= Hybrid growth disorders =

Hybrid growth disorders refer to reduced growth or overgrowth in an organism that is a hybrid of two different species. In some sense, it is a type of hybrid dysgenesis when the growth disorder proves deleterious, making it the opposite of heterosis or hybrid vigour.

Hybrid growth disorders may be referred to as a growth dysplasia, especially when resulting in overgrowth, although this terminology may be confusing since the term dysplasia is commonly used to imply an impending cancer. However, a hybrid growth disorder is not caused by cancer.

Hybrid growth disorders are exhibited among a variety organisms, including ligers, tigons, hybrid mice, and hybrid dwarf hamsters.

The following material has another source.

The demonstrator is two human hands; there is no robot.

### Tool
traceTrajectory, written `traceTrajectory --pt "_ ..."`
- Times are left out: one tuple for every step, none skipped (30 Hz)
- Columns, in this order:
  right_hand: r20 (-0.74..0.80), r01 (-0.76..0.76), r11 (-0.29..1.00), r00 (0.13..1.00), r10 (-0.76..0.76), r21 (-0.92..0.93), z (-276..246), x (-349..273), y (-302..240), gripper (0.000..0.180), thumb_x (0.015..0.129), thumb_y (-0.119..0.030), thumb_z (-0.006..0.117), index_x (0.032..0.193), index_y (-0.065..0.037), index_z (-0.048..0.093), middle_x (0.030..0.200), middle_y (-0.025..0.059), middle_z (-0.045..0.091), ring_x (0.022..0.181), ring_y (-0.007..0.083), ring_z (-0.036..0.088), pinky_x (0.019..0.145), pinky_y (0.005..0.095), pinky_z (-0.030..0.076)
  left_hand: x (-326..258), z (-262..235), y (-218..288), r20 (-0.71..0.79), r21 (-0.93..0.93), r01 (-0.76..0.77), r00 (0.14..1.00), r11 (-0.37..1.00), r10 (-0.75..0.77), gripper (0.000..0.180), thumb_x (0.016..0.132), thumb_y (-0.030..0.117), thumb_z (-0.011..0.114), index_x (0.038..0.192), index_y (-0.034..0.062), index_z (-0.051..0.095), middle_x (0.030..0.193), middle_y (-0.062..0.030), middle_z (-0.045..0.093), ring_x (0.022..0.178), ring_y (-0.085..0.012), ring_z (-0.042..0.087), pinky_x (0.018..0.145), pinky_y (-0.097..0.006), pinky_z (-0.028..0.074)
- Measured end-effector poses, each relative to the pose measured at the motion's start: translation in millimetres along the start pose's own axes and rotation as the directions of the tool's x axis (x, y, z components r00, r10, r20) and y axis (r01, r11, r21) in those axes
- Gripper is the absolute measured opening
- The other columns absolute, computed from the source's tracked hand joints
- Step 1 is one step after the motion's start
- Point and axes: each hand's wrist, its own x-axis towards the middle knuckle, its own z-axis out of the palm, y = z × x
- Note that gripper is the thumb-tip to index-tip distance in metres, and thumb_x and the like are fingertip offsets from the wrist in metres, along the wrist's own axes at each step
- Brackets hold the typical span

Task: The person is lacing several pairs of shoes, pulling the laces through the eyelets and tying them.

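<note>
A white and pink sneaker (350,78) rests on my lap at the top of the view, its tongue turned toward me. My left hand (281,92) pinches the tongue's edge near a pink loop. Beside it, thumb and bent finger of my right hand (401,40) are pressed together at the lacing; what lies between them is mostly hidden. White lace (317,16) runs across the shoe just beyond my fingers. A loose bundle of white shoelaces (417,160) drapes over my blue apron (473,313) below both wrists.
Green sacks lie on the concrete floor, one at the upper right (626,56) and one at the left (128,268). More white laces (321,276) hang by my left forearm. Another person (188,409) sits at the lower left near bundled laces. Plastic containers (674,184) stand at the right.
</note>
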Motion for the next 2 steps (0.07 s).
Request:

A study on hybrid mice which investigated the possible causes for hybrid growth disorders reveals genomic imprinting to have a major effect. Paternal imprinting may increase growth to maximize maternal resources allocated to his progeny, while maternal imprinting may suppress growth in favor of ensuring her own survival and equal allocation of resources between offspring. This suggests that the extent of a disorder depends on the combination of parental species and their respective sexes, as demonstrated by the Vrana study. The study concludes that hybrid growth disorders most commonly affect the heterozygous sex, as expected by Haldane's rule. This would also explain why hybrid growth disorders often appear to affect one sex more than the other.

Similarly, a study of hybrids between dwarf hamster species Phodopus campbelli and Phodopus sungorus suggests that gene imprinting causes abnormal interactions between growth-promoting and growth-repressing genes which regulate placental and embryonic growth.